[Items from a data source]
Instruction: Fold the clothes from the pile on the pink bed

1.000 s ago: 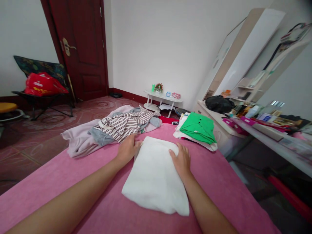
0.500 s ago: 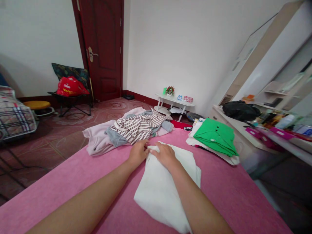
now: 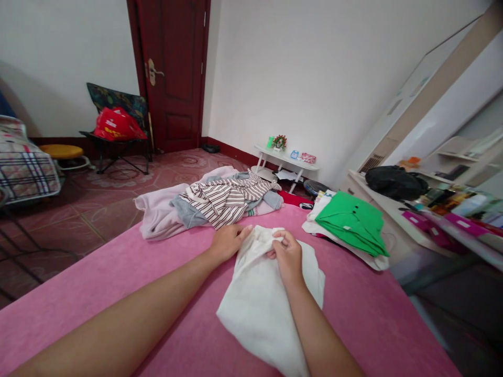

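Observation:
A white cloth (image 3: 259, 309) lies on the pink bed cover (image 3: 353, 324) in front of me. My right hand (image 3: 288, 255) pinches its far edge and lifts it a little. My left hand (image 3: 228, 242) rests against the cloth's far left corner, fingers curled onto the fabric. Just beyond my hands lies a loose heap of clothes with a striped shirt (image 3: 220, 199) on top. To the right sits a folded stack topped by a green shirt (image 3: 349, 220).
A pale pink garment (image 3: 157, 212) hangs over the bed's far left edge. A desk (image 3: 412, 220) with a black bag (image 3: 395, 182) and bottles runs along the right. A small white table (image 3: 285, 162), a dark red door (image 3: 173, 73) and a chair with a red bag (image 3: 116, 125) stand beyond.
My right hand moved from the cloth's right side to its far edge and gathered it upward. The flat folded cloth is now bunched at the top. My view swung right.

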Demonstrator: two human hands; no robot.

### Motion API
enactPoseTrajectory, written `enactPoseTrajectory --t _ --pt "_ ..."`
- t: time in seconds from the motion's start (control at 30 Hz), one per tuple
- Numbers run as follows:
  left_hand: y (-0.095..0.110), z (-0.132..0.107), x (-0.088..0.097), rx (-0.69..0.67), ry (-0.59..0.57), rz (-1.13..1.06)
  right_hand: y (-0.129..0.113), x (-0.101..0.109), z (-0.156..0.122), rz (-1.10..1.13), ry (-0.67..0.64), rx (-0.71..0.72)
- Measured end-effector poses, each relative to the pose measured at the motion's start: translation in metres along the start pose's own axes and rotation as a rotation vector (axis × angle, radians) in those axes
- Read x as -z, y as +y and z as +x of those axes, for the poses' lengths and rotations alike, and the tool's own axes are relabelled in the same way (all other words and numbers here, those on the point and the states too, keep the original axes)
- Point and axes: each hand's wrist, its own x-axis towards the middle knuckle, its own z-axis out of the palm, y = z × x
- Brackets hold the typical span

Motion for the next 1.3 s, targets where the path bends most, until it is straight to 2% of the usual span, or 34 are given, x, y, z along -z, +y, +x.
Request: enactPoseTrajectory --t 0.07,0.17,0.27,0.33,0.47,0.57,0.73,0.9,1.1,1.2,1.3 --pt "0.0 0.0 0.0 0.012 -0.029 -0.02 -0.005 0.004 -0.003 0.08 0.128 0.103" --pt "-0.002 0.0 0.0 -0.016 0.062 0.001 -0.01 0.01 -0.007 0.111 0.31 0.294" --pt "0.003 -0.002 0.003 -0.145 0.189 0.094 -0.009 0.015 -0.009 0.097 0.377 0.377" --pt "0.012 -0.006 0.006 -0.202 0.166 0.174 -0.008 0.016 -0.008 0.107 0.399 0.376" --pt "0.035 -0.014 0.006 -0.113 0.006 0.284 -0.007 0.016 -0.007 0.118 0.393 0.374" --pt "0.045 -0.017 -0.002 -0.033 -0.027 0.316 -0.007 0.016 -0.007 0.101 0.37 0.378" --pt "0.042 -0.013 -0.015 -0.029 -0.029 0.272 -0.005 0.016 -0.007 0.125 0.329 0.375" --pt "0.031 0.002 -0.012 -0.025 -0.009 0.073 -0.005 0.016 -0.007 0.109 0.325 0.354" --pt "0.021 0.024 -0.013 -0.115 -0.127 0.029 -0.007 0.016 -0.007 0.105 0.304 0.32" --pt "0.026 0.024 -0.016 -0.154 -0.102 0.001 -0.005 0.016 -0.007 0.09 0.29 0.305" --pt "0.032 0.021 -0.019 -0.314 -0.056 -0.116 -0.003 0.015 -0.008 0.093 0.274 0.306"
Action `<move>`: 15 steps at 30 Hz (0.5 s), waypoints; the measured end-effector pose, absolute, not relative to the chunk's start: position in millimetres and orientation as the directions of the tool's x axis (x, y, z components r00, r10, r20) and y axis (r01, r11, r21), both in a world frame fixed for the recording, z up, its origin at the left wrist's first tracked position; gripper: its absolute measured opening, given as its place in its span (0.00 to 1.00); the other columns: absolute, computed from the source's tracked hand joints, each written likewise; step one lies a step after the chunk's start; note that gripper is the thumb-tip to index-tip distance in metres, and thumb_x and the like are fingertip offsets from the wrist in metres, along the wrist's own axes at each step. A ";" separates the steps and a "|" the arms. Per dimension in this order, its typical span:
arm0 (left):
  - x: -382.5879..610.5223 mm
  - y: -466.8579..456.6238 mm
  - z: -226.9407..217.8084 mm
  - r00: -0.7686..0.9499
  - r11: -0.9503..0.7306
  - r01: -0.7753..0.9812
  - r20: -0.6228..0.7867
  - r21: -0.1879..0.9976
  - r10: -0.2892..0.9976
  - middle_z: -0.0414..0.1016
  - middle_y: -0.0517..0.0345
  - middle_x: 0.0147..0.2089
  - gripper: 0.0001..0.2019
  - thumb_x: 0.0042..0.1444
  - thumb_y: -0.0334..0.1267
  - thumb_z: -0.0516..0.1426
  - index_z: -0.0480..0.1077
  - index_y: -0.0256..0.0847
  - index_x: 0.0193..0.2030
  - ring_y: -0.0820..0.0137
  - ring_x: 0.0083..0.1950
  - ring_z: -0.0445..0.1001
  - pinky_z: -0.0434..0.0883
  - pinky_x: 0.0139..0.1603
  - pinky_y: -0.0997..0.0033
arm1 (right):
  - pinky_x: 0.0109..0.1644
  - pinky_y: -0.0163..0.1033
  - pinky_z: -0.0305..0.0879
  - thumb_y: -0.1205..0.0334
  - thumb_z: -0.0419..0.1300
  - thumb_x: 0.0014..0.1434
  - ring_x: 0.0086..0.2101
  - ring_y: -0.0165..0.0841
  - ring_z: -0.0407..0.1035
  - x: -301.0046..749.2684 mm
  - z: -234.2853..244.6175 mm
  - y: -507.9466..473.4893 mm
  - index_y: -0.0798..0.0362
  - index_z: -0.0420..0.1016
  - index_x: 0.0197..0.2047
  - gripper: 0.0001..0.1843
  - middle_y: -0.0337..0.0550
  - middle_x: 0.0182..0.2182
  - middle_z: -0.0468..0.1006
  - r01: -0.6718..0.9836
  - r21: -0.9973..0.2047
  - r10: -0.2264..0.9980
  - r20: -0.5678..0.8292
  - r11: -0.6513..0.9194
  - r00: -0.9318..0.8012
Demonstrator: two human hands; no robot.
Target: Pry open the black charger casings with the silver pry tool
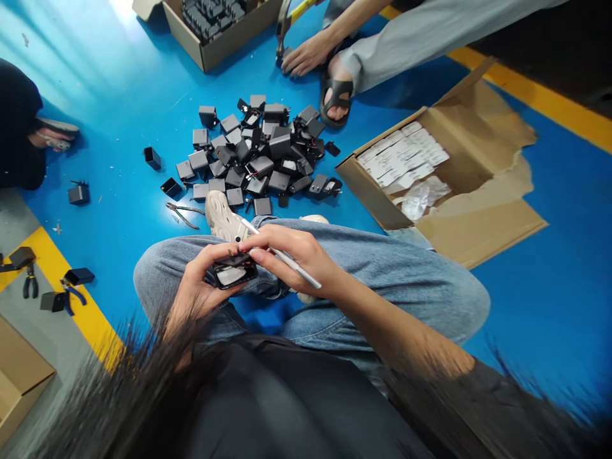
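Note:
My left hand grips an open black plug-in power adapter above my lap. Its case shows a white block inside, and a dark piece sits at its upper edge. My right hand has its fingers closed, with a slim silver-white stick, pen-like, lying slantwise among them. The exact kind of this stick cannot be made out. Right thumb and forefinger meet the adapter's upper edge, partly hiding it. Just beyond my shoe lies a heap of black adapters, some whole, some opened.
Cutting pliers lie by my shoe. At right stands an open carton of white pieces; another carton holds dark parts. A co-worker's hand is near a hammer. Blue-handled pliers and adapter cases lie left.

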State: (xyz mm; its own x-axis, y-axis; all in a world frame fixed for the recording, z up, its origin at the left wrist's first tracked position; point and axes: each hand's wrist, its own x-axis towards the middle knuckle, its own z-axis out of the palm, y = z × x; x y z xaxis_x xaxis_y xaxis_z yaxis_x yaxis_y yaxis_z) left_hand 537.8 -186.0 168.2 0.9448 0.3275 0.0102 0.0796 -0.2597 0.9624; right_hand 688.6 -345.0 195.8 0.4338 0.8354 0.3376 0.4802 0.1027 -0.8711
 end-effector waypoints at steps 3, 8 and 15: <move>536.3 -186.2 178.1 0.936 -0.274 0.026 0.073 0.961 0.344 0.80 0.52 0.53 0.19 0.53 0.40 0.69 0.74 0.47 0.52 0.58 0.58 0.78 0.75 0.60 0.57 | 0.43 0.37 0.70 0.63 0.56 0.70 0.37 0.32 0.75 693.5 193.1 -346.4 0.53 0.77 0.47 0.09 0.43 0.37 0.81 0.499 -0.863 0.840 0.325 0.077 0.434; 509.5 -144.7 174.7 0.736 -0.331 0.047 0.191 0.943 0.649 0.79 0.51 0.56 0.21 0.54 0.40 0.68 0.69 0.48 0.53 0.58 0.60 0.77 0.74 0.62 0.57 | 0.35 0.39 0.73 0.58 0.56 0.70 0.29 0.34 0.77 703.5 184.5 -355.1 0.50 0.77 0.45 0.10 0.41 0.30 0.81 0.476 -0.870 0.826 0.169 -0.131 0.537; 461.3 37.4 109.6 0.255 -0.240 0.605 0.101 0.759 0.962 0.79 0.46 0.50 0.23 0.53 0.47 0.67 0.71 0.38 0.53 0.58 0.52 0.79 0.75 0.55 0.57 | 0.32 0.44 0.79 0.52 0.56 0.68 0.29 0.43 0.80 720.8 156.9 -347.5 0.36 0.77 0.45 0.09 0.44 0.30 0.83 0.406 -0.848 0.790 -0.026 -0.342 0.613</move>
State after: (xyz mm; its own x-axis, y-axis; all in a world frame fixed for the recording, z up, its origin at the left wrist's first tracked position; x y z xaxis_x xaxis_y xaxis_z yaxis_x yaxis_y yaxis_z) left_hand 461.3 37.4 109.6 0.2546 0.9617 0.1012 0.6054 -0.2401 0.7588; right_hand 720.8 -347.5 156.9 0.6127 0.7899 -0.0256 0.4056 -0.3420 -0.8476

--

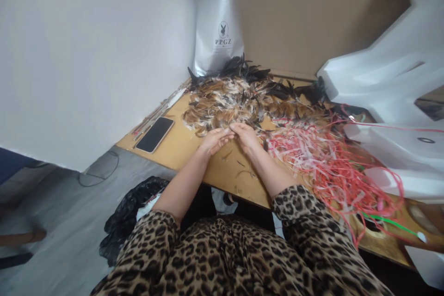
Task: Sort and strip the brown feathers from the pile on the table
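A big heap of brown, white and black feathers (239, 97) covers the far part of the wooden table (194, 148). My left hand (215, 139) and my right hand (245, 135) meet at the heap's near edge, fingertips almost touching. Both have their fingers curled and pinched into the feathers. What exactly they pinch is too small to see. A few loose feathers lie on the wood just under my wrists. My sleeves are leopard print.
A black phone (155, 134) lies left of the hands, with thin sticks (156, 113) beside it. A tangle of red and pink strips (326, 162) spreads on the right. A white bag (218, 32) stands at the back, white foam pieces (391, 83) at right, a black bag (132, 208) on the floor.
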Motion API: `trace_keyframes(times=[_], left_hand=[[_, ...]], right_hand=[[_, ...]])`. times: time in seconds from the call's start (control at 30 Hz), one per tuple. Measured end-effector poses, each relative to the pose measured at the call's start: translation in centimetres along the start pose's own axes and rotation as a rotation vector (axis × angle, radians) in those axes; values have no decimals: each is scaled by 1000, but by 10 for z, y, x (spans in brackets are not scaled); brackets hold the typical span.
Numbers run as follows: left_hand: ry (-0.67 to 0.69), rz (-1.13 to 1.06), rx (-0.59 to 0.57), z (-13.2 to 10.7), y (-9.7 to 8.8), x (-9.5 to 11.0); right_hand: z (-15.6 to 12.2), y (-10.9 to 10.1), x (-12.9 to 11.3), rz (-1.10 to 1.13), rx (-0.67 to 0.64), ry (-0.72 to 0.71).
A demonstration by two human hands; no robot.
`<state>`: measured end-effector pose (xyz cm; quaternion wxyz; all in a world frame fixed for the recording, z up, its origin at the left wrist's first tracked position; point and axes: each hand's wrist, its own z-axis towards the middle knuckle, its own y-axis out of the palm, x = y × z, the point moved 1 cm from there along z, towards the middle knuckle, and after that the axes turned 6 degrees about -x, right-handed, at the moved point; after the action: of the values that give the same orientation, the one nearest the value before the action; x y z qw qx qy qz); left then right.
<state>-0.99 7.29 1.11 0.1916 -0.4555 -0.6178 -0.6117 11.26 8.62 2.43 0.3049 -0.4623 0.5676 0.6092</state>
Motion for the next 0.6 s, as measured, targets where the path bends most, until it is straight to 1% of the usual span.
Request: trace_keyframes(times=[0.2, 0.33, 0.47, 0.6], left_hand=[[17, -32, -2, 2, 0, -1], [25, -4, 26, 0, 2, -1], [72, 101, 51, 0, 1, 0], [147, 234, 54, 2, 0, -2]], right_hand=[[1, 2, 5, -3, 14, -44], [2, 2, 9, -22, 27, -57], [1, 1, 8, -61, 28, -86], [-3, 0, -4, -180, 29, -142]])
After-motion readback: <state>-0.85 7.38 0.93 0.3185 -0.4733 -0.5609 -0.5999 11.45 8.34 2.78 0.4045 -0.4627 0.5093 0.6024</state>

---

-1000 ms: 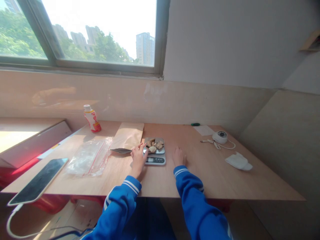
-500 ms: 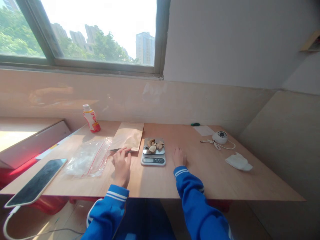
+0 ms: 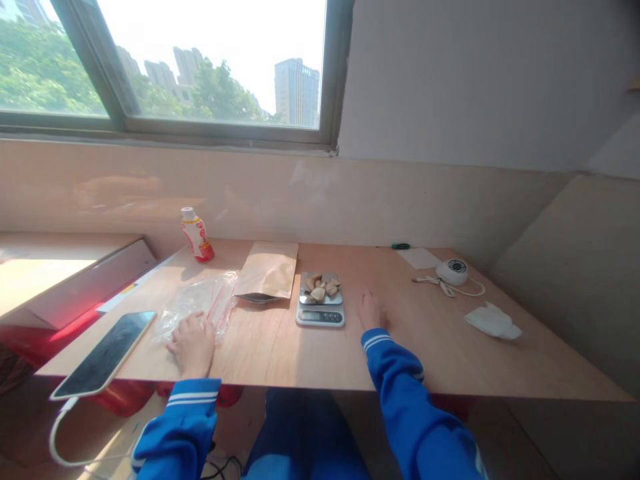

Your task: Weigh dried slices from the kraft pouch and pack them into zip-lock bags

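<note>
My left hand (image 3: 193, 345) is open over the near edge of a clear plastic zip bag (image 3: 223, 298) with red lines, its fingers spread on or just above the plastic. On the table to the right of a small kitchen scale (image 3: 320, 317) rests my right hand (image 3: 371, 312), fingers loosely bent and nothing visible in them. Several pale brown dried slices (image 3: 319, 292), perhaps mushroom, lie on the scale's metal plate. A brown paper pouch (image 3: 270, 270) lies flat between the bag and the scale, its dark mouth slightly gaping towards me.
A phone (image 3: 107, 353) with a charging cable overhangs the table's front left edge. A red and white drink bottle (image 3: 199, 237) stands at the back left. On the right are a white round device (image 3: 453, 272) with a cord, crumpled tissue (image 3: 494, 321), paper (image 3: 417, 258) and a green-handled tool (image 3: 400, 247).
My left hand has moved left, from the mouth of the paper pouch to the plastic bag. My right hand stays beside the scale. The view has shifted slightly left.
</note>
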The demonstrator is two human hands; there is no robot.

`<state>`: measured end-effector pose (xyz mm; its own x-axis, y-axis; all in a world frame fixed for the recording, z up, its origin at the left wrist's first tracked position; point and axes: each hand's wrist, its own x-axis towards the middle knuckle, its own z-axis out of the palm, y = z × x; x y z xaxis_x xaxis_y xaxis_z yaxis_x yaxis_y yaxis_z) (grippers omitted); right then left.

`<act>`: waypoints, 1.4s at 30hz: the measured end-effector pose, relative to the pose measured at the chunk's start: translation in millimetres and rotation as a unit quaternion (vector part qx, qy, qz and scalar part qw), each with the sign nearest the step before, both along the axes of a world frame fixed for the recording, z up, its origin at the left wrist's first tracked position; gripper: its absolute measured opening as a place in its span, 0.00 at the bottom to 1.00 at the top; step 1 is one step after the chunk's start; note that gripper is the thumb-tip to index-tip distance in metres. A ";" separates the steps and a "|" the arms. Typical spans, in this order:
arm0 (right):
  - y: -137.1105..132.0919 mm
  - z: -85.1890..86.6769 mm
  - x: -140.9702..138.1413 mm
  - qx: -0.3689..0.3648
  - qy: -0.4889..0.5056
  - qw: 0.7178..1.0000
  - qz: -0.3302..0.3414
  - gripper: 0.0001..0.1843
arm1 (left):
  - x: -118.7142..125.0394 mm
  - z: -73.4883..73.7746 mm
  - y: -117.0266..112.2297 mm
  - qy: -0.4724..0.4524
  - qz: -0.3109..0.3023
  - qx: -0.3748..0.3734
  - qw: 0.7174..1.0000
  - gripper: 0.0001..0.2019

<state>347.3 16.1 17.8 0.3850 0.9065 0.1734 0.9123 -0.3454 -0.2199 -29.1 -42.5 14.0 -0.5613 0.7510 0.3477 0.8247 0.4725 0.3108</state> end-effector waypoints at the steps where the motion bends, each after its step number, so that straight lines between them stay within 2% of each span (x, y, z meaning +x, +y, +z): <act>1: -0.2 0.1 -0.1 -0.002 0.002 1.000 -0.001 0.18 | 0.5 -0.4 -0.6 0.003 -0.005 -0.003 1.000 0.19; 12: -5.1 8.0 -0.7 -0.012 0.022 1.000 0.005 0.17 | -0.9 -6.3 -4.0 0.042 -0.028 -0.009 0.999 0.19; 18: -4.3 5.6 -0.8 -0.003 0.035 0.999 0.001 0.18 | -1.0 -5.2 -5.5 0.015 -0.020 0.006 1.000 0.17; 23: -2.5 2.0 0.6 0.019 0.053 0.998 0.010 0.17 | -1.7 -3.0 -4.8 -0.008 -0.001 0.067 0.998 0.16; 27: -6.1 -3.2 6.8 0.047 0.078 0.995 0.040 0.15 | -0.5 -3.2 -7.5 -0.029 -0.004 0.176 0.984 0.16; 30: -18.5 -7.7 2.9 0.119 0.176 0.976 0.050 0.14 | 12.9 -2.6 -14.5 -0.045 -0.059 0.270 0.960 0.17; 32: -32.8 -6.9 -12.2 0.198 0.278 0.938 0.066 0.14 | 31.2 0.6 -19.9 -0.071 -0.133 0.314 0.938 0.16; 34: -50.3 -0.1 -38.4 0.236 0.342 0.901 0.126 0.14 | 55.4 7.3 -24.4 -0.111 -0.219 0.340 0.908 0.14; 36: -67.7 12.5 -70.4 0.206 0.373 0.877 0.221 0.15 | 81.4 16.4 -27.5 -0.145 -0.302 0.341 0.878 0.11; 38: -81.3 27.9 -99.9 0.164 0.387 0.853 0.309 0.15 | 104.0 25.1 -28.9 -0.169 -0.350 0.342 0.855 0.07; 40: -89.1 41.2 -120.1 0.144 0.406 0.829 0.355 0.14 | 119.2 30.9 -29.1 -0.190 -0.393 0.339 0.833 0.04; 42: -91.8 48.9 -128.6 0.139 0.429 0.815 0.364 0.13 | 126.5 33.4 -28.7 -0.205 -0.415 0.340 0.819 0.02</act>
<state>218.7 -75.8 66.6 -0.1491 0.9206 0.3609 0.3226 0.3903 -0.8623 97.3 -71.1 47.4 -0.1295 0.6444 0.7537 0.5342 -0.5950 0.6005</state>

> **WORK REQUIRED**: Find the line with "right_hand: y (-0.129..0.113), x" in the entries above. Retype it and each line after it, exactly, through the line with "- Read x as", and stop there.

> **OUTPUT**:
  right_hand: y (-0.129..0.113), x (-0.101..0.109), z (-0.156..0.122), rz (-1.10..1.13), ry (-0.67..0.64), rx (-0.71..0.72)
- Measured end-effector poses, each relative to the pose measured at the motion's start: translation in metres along the start pose's own axes and rotation as a rotation vector (axis × angle, radians) in those axes
- Read x as -z, y as +y and z as +x of those axes, for the poses' lengths and rotations alike, and the tool's own axes are relabelled in the same way (all other words and numbers here, those on the point and the states too, keep the original axes)

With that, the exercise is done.